▸ **Task**:
Wherever a line in the records below contains "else", copy that line.

[Source records]
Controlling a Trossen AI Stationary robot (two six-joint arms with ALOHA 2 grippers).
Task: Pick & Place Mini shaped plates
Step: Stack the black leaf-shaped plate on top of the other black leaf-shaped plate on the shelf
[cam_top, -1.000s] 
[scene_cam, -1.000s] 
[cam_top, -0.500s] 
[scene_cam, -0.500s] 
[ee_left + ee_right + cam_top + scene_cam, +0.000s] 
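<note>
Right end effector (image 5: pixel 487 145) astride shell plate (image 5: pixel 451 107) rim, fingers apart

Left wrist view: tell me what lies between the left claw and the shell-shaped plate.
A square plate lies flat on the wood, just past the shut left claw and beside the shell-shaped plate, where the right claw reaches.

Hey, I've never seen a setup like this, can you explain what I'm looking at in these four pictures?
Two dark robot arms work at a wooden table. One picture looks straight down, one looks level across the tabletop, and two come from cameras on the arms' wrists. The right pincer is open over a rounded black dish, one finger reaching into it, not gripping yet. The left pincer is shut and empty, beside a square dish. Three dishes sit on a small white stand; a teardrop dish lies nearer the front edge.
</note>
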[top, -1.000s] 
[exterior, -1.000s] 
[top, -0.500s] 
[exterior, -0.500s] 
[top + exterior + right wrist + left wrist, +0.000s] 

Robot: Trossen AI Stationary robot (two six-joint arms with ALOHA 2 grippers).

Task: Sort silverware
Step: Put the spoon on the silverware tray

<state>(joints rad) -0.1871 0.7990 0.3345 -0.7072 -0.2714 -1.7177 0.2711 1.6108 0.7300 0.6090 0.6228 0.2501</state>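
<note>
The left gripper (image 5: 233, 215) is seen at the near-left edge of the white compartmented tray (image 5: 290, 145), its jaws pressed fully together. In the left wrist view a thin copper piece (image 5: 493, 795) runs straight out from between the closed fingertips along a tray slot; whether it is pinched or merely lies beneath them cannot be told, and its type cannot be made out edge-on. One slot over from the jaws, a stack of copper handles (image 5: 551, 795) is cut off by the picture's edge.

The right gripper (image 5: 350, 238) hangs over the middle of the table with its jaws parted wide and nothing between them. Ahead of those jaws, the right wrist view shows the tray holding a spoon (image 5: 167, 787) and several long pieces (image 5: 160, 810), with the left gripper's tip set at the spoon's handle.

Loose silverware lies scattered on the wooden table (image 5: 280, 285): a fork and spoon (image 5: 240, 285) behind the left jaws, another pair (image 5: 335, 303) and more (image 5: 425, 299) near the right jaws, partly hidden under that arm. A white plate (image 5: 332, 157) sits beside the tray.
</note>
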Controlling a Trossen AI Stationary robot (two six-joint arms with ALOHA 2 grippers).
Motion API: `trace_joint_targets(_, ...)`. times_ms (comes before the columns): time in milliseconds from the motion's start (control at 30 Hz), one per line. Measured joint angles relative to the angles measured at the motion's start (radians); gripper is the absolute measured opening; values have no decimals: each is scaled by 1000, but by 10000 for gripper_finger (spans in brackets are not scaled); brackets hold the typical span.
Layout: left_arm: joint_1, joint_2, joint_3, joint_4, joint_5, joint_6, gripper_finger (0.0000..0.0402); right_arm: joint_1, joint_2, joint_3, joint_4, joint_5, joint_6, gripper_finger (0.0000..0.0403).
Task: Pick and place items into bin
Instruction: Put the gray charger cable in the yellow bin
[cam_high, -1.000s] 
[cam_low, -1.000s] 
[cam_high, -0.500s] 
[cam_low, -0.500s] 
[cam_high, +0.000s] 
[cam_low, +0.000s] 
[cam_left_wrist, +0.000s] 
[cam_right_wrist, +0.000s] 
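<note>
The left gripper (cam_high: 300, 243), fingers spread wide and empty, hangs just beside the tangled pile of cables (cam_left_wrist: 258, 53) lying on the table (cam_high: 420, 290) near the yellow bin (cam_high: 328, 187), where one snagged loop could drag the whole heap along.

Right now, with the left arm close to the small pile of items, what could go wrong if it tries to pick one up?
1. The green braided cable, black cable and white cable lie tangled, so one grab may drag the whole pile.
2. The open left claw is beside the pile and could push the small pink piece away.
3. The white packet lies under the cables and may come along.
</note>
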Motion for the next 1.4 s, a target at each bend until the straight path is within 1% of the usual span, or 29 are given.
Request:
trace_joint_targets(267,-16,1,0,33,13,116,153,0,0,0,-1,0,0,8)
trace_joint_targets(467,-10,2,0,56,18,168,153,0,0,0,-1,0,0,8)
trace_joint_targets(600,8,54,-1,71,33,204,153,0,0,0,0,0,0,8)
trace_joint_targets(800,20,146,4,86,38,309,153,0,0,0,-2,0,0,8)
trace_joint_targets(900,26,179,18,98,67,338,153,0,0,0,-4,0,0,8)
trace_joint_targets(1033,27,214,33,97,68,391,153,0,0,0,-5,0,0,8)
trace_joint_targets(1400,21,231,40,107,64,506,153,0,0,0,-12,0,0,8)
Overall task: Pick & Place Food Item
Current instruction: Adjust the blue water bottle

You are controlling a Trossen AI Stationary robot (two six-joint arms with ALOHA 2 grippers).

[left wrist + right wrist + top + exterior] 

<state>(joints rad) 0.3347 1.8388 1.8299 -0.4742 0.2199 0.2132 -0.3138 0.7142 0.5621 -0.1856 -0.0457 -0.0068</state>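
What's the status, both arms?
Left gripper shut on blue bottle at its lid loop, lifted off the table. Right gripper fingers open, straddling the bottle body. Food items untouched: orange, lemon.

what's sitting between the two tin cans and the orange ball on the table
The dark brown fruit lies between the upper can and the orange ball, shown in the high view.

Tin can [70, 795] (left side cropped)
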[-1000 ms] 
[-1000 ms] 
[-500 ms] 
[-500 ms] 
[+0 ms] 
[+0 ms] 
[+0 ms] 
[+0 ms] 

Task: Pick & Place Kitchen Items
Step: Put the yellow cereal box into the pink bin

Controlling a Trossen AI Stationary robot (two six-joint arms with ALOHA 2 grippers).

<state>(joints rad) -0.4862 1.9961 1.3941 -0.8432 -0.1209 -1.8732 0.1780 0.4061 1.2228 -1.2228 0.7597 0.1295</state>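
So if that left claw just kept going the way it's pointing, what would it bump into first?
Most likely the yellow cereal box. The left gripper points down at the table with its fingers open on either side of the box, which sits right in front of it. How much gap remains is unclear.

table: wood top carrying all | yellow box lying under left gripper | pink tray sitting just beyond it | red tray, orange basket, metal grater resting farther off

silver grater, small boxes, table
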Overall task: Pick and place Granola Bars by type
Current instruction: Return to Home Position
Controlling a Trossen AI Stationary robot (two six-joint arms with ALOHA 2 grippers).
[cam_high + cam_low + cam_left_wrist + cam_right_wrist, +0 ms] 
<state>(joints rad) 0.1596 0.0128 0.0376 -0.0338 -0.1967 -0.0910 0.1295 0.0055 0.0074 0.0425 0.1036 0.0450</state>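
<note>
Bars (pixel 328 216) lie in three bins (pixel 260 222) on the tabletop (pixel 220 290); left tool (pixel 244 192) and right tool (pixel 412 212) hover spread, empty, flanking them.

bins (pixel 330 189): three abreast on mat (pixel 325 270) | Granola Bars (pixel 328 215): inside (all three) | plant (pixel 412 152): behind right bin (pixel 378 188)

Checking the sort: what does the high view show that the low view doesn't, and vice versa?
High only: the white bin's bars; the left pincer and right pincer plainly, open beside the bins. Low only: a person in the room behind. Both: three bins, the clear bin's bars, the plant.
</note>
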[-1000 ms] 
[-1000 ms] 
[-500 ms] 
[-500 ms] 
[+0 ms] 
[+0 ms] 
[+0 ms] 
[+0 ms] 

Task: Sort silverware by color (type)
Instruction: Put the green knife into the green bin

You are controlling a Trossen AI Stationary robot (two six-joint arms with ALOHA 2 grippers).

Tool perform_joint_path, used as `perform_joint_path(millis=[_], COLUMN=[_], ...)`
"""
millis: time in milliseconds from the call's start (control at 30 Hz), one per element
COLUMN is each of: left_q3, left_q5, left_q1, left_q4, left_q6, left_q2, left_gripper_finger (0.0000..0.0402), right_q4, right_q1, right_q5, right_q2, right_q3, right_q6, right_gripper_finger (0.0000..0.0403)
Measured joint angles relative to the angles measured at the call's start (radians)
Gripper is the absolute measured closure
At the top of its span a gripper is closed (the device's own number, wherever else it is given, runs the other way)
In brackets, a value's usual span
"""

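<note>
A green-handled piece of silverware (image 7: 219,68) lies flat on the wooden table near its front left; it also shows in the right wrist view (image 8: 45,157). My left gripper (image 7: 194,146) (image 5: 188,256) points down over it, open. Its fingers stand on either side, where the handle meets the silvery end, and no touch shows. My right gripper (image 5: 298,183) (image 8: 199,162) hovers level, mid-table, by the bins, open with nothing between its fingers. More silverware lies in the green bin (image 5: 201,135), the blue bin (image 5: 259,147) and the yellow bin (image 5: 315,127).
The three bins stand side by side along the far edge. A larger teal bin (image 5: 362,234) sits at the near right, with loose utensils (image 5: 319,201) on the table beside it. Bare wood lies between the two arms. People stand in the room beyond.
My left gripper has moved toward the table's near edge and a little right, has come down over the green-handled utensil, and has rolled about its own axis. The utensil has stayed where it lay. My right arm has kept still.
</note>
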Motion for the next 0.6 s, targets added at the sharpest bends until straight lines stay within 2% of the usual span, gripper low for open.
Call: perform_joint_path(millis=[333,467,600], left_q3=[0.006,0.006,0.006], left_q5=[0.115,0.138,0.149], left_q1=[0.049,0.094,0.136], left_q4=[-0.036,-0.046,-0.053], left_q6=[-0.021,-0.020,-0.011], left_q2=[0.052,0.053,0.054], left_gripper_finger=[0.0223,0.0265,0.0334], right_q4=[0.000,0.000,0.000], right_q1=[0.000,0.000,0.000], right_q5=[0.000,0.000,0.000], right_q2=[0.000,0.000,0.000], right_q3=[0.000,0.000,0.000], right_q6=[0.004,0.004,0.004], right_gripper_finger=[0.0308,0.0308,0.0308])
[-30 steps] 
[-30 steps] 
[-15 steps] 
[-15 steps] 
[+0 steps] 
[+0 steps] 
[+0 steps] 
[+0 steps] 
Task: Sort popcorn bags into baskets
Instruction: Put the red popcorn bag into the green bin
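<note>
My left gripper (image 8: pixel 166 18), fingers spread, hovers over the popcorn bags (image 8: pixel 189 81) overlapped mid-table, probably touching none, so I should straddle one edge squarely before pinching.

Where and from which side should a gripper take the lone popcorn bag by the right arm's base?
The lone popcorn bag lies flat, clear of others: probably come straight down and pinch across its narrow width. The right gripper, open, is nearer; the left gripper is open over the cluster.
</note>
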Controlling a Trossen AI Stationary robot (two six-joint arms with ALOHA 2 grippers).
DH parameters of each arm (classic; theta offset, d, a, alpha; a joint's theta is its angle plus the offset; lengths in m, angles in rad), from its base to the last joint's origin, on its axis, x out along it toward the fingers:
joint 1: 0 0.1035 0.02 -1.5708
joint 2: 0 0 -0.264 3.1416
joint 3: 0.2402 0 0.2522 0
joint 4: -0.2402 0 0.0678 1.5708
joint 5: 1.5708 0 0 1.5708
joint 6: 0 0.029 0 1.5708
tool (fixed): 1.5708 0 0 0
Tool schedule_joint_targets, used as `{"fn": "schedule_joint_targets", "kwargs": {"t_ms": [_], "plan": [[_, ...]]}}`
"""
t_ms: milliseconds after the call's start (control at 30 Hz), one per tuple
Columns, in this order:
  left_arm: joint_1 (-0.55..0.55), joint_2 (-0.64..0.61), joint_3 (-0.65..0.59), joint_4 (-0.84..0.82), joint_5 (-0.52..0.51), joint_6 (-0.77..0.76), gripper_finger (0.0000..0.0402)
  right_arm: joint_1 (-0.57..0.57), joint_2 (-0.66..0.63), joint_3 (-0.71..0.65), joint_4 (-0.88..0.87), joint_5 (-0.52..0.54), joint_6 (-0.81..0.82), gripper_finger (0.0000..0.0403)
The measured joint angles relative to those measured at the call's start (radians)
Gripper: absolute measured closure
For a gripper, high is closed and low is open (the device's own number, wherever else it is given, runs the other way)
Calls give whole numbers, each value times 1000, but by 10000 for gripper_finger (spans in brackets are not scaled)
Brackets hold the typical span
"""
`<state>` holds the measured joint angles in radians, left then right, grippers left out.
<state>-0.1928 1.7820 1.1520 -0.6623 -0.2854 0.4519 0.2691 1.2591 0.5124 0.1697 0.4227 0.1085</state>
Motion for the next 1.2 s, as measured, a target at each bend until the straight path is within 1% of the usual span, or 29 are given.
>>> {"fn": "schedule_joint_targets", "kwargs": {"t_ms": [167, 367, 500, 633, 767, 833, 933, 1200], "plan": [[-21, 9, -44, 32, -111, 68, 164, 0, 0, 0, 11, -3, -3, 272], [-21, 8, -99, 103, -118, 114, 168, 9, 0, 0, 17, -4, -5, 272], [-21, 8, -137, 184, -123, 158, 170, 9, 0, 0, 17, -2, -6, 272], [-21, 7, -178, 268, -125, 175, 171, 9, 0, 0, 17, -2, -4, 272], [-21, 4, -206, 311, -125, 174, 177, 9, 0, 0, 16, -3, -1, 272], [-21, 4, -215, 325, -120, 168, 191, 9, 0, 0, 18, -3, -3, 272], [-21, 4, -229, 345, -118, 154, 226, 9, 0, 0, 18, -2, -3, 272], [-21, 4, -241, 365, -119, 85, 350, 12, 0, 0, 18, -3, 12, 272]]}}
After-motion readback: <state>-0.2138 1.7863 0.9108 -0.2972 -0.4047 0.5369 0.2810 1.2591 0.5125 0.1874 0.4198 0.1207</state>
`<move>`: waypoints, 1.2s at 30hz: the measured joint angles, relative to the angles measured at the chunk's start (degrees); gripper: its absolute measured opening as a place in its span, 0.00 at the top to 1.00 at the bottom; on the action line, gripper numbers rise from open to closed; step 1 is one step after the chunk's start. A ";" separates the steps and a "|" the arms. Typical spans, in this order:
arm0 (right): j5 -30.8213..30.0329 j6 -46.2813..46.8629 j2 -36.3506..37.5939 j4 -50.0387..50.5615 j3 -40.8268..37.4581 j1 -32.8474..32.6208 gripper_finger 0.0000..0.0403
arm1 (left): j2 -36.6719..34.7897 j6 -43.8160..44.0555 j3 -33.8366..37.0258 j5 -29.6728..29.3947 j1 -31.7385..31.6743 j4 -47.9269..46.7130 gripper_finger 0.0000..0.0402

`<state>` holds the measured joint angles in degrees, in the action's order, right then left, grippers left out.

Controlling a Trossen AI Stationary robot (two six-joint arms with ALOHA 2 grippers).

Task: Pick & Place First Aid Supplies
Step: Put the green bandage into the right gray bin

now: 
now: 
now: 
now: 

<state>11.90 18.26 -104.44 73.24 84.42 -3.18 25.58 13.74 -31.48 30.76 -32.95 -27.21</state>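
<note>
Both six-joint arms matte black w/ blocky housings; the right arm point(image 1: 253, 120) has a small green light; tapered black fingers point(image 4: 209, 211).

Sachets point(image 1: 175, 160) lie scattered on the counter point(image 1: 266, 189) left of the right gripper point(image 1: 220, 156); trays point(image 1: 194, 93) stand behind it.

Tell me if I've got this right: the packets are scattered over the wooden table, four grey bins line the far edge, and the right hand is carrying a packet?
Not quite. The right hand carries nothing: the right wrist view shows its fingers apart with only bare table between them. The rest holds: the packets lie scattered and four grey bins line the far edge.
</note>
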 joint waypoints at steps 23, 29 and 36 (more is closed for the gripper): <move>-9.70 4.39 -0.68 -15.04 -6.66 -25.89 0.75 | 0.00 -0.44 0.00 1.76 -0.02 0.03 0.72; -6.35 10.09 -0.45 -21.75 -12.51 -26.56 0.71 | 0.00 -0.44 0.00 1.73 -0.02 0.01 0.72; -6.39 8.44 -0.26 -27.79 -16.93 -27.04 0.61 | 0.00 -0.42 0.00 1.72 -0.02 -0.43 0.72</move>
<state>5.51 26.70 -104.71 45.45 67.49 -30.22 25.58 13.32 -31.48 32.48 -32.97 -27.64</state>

▸ **Problem solution**:
At the top of its span a gripper is closed (the device's own number, wherever else it is given, runs the other way)
For a gripper, high is closed and low is open (the device's own number, wherever else it is given, runs the other way)

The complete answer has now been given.